How to complete this task:
In the entries below, copy only the lines from the one that contains "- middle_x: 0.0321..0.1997" through the last line, exactly, and omit any pictures.

Stored data entries
____

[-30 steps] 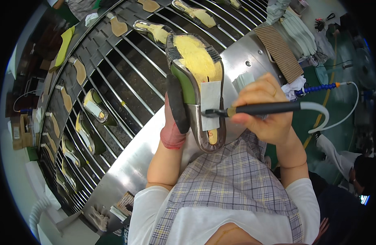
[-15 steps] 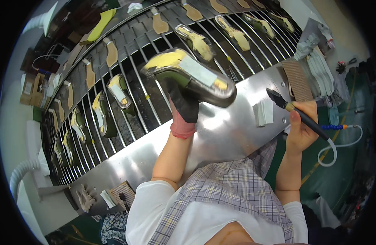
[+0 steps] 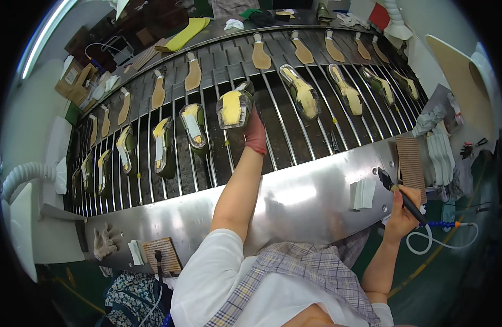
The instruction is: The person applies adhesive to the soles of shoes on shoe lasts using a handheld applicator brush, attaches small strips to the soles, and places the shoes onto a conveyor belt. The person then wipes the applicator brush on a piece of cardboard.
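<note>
My left hand (image 3: 255, 132), in a red and black glove, reaches out over the metal bars. Its fingers are mostly hidden behind a dark green shoe upper on a last (image 3: 233, 109), which it holds with the yellow-coated underside facing up. My right hand (image 3: 402, 215) is bare and closed around a black-handled glue brush (image 3: 411, 206). The brush's dark bristles point up and left above the steel ledge, beside a folded white cloth (image 3: 362, 194). A pale tube runs from the lower end of the handle.
Other lasted shoes (image 3: 300, 92) lie soles up along the conveyor bars (image 3: 275, 111). Tan insoles (image 3: 193, 73) line the far side. A corrugated pad (image 3: 410, 169) sits at the right of the steel ledge (image 3: 294, 201); another pad (image 3: 161, 255) and a glove (image 3: 105, 242) lie at the left.
My left hand has carried the shoe away from me and slightly left, from above the ledge to over the bars. My right hand still grips the brush and sits lower in view.
</note>
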`<state>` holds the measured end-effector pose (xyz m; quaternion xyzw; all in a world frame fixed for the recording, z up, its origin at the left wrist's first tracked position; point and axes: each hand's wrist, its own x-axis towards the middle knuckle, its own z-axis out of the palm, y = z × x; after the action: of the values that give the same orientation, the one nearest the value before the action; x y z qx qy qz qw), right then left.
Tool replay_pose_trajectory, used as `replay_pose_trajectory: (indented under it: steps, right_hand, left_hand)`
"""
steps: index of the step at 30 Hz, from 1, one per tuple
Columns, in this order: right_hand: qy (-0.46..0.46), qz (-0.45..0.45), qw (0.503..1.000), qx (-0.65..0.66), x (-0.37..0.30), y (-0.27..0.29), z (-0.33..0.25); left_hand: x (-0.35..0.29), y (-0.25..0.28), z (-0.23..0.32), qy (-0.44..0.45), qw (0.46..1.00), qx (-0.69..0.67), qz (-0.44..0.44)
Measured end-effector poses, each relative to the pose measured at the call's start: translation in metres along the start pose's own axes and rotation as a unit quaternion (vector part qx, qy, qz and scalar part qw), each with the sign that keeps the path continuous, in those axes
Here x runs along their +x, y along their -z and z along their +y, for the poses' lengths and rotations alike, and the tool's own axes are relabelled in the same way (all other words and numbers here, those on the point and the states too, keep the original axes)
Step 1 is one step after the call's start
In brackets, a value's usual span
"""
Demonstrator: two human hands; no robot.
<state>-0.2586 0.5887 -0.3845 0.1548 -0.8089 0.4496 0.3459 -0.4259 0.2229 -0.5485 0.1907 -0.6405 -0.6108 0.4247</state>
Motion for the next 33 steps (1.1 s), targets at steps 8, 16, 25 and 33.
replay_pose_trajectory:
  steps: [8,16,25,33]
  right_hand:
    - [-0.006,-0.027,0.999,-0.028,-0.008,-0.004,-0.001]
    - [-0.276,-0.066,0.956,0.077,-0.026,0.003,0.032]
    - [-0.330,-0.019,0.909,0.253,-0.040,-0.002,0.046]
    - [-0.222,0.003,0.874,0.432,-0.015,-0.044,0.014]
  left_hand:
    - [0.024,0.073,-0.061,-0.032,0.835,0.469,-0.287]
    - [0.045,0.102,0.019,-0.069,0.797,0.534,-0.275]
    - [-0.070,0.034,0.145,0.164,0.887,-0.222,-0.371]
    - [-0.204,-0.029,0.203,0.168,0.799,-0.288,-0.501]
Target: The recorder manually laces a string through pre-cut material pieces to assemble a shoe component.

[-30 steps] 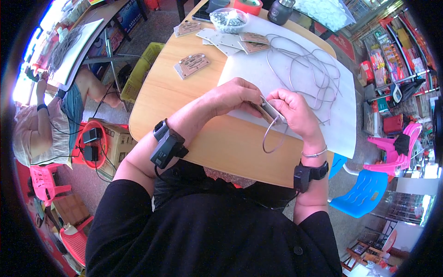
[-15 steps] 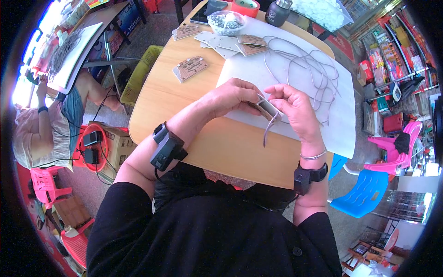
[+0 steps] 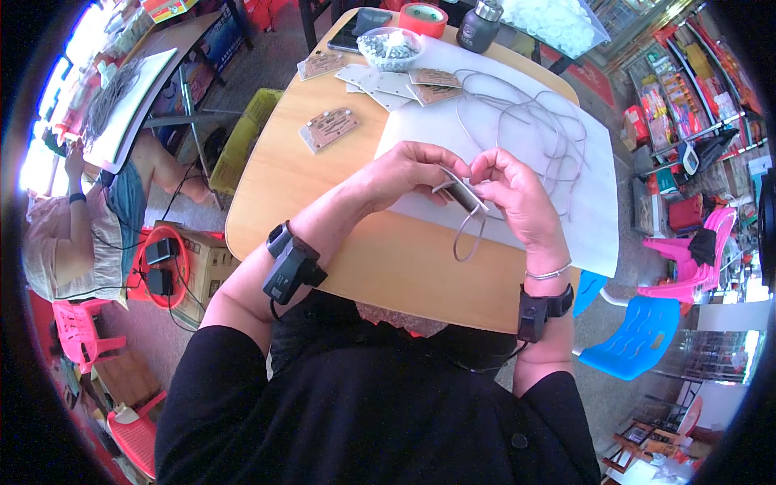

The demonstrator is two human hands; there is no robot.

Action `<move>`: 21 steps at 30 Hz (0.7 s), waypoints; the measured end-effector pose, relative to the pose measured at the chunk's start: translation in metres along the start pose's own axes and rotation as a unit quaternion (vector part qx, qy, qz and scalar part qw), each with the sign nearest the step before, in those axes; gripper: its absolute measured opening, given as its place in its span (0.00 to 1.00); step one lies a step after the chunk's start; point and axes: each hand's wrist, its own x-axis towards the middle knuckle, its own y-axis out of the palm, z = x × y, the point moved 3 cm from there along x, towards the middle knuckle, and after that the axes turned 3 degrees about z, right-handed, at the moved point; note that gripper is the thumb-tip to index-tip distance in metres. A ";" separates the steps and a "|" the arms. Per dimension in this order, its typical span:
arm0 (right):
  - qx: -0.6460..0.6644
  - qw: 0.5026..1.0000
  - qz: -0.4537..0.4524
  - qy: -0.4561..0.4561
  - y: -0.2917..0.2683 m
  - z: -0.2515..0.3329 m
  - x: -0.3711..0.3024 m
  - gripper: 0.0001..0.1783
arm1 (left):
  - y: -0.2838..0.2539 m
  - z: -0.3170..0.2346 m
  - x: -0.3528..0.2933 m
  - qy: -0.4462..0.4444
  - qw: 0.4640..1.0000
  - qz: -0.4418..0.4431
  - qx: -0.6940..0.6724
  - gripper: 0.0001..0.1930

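My left hand (image 3: 419,171) is closed on a small flat board (image 3: 462,194), tilted edge-up above the white sheet. A grey cord (image 3: 457,249) hangs in a small loop from the board's near end. My right hand (image 3: 511,187) is closed in a pinch at the board's right side, with the cord running up toward its fingers; the fingertips are partly hidden. On the table's left lies a brown board with cut-outs (image 3: 329,129). More brown boards (image 3: 436,78) and pale plates (image 3: 380,85) are stacked beyond my hands.
Long grey cord (image 3: 529,109) lies in loose coils on the white sheet (image 3: 586,234). At the table's far edge stand a bowl of small metal pieces (image 3: 390,50), a red tape roll (image 3: 423,20) and a dark bottle (image 3: 480,28). A person (image 3: 77,230) sits at the left.
The cord's dangling end has become a loop below the board. My right hand has come closer to the left, and the board has turned slightly.
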 end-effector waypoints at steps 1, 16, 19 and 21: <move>0.019 1.000 0.017 -0.003 0.002 0.001 0.000 0.07 | -0.001 0.002 -0.001 -0.002 1.000 0.012 -0.002 0.08; -0.084 0.981 -0.153 0.084 0.014 -0.033 -0.055 0.13 | -0.008 -0.005 -0.001 0.079 0.987 0.058 -0.127 0.09; -0.017 0.982 -0.189 0.023 0.013 -0.035 -0.057 0.16 | -0.007 -0.005 -0.001 0.082 0.987 0.059 -0.126 0.09; -0.008 0.973 -0.231 -0.020 0.014 -0.023 -0.057 0.16 | -0.009 -0.004 -0.002 0.083 0.988 0.051 -0.122 0.09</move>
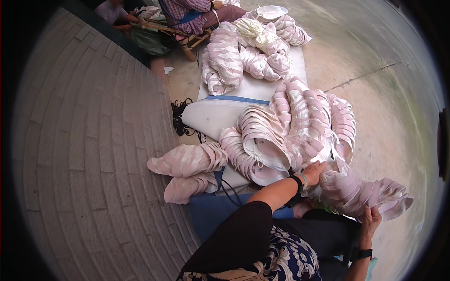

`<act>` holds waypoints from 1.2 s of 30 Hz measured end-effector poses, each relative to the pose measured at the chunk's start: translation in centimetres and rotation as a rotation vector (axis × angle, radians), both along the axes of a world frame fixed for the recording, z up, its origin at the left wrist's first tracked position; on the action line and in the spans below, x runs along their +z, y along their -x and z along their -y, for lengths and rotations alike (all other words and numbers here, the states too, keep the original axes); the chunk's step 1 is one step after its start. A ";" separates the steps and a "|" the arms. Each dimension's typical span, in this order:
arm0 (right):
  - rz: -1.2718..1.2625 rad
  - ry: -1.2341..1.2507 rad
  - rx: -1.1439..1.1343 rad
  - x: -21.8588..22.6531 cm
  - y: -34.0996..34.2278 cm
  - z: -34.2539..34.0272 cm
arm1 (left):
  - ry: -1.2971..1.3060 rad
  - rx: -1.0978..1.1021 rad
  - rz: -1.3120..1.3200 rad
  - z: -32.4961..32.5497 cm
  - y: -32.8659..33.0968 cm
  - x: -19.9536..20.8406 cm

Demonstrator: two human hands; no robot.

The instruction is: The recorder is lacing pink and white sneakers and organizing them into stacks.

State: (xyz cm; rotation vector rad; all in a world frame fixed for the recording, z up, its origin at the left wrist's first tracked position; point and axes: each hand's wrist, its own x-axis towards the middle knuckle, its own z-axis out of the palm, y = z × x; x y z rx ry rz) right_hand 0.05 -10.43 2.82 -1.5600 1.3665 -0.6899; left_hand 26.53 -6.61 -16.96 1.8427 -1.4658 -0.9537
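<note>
A long stack of nested pink-and-white shoe uppers (358, 189) lies at the right, sloping down toward its far-right end. My left hand (313, 173) is closed at the stack's left end, with its fingertips partly hidden against the pale material. Farther right, my right hand (371, 220) pinches the lower edge of the same stack between thumb and fingers. Just beyond my left hand, another curved bundle of shoe uppers (262, 136) shows its open heel ends and some white lace.
More nested bundles (222, 56) lie on a white sheet (211, 117) farther off. Two short bundles (187, 159) sit beside the brick wall (103, 140) at left. Black shoes (180, 117) stand near the wall. Two other people are at the top, one on a wooden chair (190, 51).
</note>
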 end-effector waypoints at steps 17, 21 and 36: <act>0.047 0.039 0.115 3.4 -1.7 -0.5 | -0.215 -0.279 -0.265 -1.2 -3.0 0.4; -0.027 -0.081 0.160 2.4 -1.4 -1.2 | -0.242 -0.400 0.004 -5.0 -2.7 0.3; -0.390 0.458 0.167 -0.9 -5.5 0.1 | 0.119 -0.324 0.260 -7.5 -1.5 6.2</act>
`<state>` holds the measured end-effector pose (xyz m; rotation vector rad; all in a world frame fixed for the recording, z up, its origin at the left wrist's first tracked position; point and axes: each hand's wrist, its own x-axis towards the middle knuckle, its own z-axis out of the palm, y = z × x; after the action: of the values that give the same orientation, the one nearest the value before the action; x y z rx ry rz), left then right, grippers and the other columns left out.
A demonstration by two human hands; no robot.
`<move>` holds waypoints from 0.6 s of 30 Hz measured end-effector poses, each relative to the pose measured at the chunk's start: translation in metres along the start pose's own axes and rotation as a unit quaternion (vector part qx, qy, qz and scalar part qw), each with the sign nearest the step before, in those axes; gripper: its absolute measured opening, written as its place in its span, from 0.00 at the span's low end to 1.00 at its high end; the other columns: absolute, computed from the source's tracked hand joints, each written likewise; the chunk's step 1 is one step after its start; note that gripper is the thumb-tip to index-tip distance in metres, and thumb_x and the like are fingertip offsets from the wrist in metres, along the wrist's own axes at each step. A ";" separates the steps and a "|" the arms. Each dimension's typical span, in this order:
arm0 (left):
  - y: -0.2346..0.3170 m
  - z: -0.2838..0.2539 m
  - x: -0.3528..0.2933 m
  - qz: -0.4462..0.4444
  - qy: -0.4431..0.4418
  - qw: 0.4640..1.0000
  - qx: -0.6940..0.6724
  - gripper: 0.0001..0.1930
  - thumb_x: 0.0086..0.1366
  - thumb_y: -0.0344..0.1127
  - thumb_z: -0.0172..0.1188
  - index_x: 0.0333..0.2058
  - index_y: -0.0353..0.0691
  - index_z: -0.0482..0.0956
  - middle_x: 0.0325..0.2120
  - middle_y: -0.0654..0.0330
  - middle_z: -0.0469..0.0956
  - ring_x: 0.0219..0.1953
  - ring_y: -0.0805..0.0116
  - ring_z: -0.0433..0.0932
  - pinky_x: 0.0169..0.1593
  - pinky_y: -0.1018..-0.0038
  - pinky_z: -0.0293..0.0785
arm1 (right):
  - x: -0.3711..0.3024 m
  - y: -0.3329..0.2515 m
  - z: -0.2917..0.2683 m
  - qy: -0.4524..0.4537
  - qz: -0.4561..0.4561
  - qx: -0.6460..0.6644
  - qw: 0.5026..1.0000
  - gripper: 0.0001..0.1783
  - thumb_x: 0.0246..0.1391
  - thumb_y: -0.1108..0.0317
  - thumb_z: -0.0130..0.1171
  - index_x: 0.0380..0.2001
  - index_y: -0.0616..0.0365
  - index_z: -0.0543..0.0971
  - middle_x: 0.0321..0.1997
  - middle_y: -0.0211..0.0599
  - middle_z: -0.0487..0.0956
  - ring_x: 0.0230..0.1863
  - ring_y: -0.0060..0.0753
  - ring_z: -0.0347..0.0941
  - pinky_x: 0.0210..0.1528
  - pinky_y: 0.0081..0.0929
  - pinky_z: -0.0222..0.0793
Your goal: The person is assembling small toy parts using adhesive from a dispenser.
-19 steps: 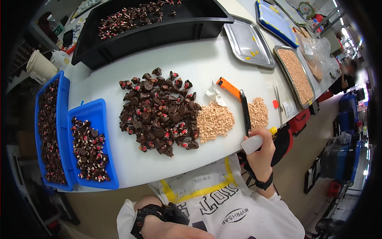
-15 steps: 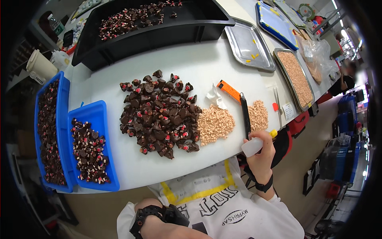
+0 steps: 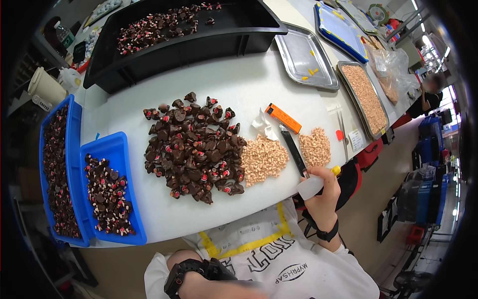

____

Solution to this exercise:
  - middle_x: 0.0321..0.1997
  - middle_y: -0.0211..0.0599
  - middle_z: -0.0487..0.0956
  - ring_x: 0.0230..0.1863
  - ring_y: -0.0060..0.0753
  - ring_z: -0.0347..0.0941
  - pinky_x: 0.0210..0.1528
  - pinky_y: 0.0081..0.0929
  - pinky_z: -0.0222..0.0793
Your goal: The person is assembling small toy parts using adhesive from a dispenser.
-19 steps: 
-15 steps: 
+0 steps: 

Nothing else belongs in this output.